None of Avila's relatives, some of whom were accused by his attorneys of beating and molesting him during his childhood, attended the half-hour hearing.

"His family has never done anything to him except try to destroy him from the day he was born," said one of Avila's attorneys, Assistant Public Defender Denise Gragg. Testimony from the six-week trial this spring showed that Avila kidnapped Samantha in the early evening of July 15, 2002, after asking the girl and her friend for help in finding a lost Chihuahua as they played outside their families' homes in Stanton. When Samantha approached him and asked how big the puppy was, Avila forced her into his car.

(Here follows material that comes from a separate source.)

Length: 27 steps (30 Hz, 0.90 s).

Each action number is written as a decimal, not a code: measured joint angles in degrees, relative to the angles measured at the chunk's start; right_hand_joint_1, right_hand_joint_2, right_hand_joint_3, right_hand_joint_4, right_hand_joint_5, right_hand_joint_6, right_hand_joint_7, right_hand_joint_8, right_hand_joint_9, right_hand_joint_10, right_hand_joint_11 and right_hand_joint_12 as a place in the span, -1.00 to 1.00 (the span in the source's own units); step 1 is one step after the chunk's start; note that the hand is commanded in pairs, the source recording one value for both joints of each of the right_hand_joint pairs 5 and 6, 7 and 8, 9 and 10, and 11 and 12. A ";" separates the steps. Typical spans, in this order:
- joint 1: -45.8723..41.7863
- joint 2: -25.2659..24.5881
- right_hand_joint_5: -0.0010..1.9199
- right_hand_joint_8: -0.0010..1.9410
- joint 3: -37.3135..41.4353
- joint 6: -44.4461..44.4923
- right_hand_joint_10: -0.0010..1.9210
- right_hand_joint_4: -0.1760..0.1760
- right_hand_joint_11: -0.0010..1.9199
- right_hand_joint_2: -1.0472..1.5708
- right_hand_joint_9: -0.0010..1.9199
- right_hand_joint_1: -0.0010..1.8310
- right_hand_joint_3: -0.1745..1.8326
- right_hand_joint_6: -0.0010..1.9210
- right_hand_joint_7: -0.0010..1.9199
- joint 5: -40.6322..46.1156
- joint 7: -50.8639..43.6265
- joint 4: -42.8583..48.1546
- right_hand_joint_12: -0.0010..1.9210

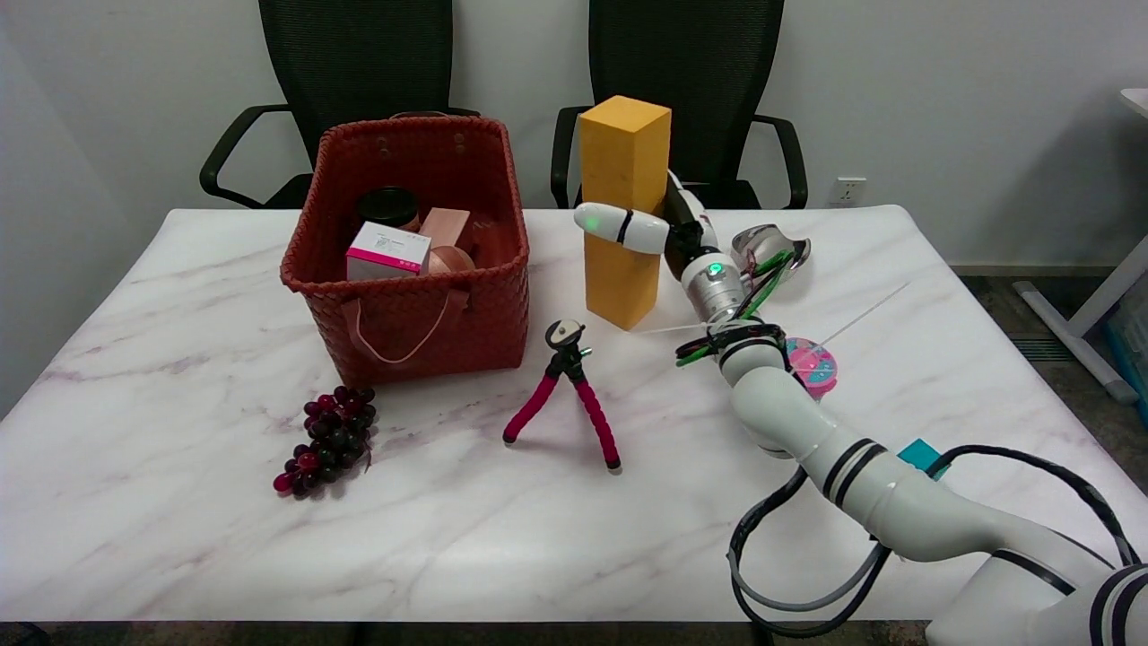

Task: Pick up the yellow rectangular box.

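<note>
The tall yellow rectangular box [622, 211] stands upright toward the far edge of the white marble-patterned table [179, 520], a little right of centre, and the right hand [659, 229] is on it: a white finger [619, 226] wraps across the box's front face while the black palm sits against its right side, so the fingers are clamped on the box. Whether its base is off the tabletop, I cannot tell. The white arm [861, 484] runs back to the near right corner. Just behind the wrist lies a shiny silver object [762, 244], and beside the forearm a pink round item [814, 366], partly hidden. In front of the box, a small tripod with pink bendy legs [567, 395] stands mid-table. To the left sits a red woven basket [413, 305] holding a white-and-pink carton [387, 251] and other items. Near the basket's front left corner lies a bunch of dark purple grapes [330, 441].
</note>
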 measured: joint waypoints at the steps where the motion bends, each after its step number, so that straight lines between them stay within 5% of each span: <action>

As Samantha clawed and scratched at her attacker during the ordeal, she left DNA consistent with tears in Avila's vehicle and some of his DNA was found under her fingernails. A day after the abduction, a hang-glider found her nude body on a cliff overlooking Lake Elsinore.

"As a final insult to her humanity," Froeberg said, "the defendant posed the victim as if she were some sort of trophy."

After Avila's arrest, TV interviewer Larry King hailed Orange County Sheriff Michael S. Carona as "America's sheriff" and called Samantha "America's little girl." President Bush praised Carona for arresting Samantha's killer.

After convicting Avila and sentencing him to death, jurors said they based their decisions largely on the DNA evidence.

"It was a pretty open-and-shut case," jury foreman Terry Dancey, 67, of Newport Beach said after the verdict was read.

As the courtroom filled for Friday's sentencing, Dancey distributed buttons bearing Samantha's photo to the eight other jurors and alternates in the courtroom. Several jurors, including Dave Peterson, 35, of Brea, brought spouses. One woman brought her teenage daughter.

"I spent two months of my life here, and I wanted to see it end the right way," said Peterson, a UPS driver with three children.

Peterson said he wasn't surprised by Avila's lack of emotion on Friday. Avila had betrayed feelings only once, he said, when his mother had a seizure on the witness stand. Otherwise, Peterson said, "There's no heart, there's no soul there. It's tragic."

Peterson said he and his wife hosted a barbecue with Erin Runnion last weekend so they could plan a Brea chapter of Samantha's Pride, a program launched after her death to monitor neighborhood children.

Runnion said in court that she wrote her statement a week ago, on the third anniversary of Samantha's kidnapping: "The night you took my baby and hurt her and scared her and crushed her until her heart stopped." The crime is incomprehensible, she said.

"I know she looked at you with those amazing, sparkling brown eyes and you still wanted to kill her," Runnion said as Samantha's stepfather, Ken Donnelly, embraced her. "I don't understand it. I never will."

She said she has tried not to let anger and vengeance consume her.

"In choosing to destroy Samantha's life, you chose to waste your life to satisfy a selfish and sick desire," Runnion said. "You are a disgrace to the human race."

Samantha would have turned 9 on Tuesday.